Julia Rietz, State’s Attorney, of Urbana (Norbert J. Goetten, Robert J. Biderman, and Denise M. Ambrose, all of State’s Attorneys Appellate Prosecutor’s Office, of counsel), for the People.

JUSTICE McCULLOUGH

delivered the judgment of the court, with opinion.

Presiding Justice Knecht and Justice Turner concurred in the judgment and opinion.

OPINION

In October 2007, a jury convicted defendant, Ahmed A. Yusuf, of armed robbery (720 ILCS 5/18—2(a)(2) (West 2006)). In December 2007, the trial court sentenced him to seven years’ imprisonment. Defendant appealed, arguing the court erred in failing to question the jurors during voir dire in compliance with Illinois Supreme Court Rule 431(b) (eff. May 1, 2007) regarding the jurors’ understanding of the four basic constitutional guarantees afforded criminal defendants at trial. In November 2008, this court affirmed. People v. Yusuf, No. 4—08—0034 (Nov. 19, 2008) (unpublished order under Supreme Court Rule 23).

In September 2009, the Illinois Supreme Court denied defendant’s petition for leave to appeal but issued a supervisory order (People v. Yusuf, 233 Ill. 2d 598, 914 N.E.2d 489 (2009) (nonprecedential supervisory order on denial of petition for leave to appeal) (No. 107674)) directing this court to vacate our order and to reconsider in light of People v. Glasper, 234 Ill. 2d 173, 917 N.E.2d 401 (2009). In accordance with the supreme court’s directions, we vacated our prior *437judgment and reconsidered in light of Glasper. We reversed defendant’s conviction and remanded the matter for a new trial. People v. Yusuf, 399 Ill. App. 3d 817, 928 N.E.2d 143 (2010).

In January 2011, the supreme court issued a supervisory order (People v. Yusuf, 239 Ill. 2d 588, 940 N.E.2d 1152 (2011) (nonprecedential supervisory order on denial of petition for leave to appeal) (No. 110420)) directing this court to vacate our order and to reconsider in light of People v. Thompson, 238 Ill. 2d 598, 939 N.E.2d 403 (2010). In accordance with the supreme court’s directions, we vacate our prior judgment and reconsider in light of Thompson to determine whether a different result is warranted. After considering the supreme court’s reasoning in Thompson, we affirm defendant’s conviction.
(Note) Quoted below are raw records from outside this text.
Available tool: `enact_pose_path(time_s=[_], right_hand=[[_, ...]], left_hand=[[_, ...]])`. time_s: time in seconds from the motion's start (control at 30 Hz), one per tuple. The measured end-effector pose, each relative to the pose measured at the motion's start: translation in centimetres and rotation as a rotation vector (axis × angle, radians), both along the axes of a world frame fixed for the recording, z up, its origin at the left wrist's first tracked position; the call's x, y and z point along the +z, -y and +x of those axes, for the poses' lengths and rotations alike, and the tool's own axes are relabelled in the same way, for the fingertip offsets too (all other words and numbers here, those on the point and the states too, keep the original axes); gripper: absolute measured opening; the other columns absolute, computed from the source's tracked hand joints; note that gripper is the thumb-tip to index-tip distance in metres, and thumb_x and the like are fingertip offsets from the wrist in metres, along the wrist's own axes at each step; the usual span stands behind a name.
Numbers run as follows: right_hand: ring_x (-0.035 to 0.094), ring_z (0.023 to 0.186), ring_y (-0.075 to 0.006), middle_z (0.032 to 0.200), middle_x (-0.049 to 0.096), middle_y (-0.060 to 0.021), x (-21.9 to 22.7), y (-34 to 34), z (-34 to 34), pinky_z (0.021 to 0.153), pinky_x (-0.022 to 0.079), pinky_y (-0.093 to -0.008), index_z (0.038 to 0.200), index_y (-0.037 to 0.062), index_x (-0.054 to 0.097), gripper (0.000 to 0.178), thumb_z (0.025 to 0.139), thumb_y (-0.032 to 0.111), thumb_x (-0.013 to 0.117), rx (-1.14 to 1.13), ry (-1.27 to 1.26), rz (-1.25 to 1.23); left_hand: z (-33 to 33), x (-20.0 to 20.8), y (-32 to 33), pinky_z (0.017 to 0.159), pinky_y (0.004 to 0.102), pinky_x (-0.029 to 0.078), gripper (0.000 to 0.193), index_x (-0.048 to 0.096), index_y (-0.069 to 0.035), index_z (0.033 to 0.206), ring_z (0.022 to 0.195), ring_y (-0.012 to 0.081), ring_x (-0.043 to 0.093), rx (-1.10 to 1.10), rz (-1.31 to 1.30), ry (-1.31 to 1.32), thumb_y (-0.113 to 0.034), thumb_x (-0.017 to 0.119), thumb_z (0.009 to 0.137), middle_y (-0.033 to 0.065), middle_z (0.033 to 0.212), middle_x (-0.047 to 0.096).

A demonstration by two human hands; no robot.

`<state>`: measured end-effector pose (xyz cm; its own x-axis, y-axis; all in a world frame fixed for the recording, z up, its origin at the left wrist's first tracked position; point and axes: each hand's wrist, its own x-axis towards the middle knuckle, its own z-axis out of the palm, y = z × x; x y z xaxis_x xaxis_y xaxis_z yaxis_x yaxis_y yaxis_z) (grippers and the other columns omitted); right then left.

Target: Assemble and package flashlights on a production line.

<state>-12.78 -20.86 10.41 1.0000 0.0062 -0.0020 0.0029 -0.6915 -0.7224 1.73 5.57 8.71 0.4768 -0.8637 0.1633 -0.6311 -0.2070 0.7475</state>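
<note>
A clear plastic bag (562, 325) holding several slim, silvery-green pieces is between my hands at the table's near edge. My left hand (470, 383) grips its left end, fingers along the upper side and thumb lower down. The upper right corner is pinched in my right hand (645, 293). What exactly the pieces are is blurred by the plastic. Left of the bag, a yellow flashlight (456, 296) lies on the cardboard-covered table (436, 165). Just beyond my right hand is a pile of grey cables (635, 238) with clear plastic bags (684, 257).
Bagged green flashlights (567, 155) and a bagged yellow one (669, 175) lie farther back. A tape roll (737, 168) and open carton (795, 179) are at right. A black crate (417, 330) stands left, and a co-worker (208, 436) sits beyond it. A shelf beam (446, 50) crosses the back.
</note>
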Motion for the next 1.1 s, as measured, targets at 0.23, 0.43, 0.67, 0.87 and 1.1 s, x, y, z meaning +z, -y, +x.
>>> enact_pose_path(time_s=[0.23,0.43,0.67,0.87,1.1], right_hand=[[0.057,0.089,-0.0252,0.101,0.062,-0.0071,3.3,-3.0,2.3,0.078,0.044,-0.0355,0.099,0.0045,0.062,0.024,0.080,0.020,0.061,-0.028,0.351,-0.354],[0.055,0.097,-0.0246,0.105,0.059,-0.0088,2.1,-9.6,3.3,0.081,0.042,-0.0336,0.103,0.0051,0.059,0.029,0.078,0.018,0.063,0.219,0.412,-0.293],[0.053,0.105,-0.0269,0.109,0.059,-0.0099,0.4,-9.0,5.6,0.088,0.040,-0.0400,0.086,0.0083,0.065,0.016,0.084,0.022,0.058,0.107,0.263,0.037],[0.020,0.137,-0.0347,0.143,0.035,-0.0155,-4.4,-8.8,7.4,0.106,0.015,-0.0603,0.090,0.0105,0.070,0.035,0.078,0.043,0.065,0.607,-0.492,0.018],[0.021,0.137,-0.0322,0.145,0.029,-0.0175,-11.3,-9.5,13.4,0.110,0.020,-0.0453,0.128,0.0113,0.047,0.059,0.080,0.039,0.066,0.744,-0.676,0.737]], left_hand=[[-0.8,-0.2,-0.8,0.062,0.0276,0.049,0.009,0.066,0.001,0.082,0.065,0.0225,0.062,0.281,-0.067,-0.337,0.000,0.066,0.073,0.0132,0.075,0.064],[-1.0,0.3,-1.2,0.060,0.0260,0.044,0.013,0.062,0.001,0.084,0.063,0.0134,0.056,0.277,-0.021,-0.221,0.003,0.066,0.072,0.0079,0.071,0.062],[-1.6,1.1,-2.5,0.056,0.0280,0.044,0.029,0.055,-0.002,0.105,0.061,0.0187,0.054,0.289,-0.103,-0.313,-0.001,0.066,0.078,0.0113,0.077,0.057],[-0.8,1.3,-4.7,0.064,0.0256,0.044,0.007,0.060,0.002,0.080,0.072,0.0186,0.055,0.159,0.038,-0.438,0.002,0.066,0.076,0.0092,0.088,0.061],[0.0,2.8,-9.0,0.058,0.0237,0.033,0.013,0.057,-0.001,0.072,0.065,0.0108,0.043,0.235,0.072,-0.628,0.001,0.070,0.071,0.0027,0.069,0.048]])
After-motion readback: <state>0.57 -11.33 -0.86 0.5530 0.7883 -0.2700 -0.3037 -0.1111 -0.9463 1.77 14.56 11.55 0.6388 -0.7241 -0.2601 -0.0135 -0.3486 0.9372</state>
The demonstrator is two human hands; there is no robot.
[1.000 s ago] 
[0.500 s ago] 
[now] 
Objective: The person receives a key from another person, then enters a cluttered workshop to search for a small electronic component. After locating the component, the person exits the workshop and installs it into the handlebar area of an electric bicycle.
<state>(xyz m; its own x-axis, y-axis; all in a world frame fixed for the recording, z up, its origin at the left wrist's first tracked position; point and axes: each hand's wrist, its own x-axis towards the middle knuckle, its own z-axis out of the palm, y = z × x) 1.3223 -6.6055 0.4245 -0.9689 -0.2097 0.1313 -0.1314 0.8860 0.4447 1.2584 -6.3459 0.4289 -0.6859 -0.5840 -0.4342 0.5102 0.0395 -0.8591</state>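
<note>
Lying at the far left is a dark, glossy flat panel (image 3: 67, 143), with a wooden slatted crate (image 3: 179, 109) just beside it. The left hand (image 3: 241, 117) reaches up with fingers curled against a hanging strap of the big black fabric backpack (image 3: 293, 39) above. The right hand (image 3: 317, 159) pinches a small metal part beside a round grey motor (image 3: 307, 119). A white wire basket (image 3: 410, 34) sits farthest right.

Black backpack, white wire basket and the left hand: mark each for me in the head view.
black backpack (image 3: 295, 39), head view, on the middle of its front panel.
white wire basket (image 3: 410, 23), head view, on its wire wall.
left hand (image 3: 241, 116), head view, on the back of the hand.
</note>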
On November 20, 2006, the State charged defendant with two counts of armed robbery. At trial, Sarad Chandra, a convenience store clerk, testified that shortly after 10 p.m. on November 19, 2006, a man carrying a gun and dressed in dark clothing and a ski mask came into the store and demanded money. Chandra opened the register, and the man took the money and ran out of the store. The store surveillance tape was played for the jury.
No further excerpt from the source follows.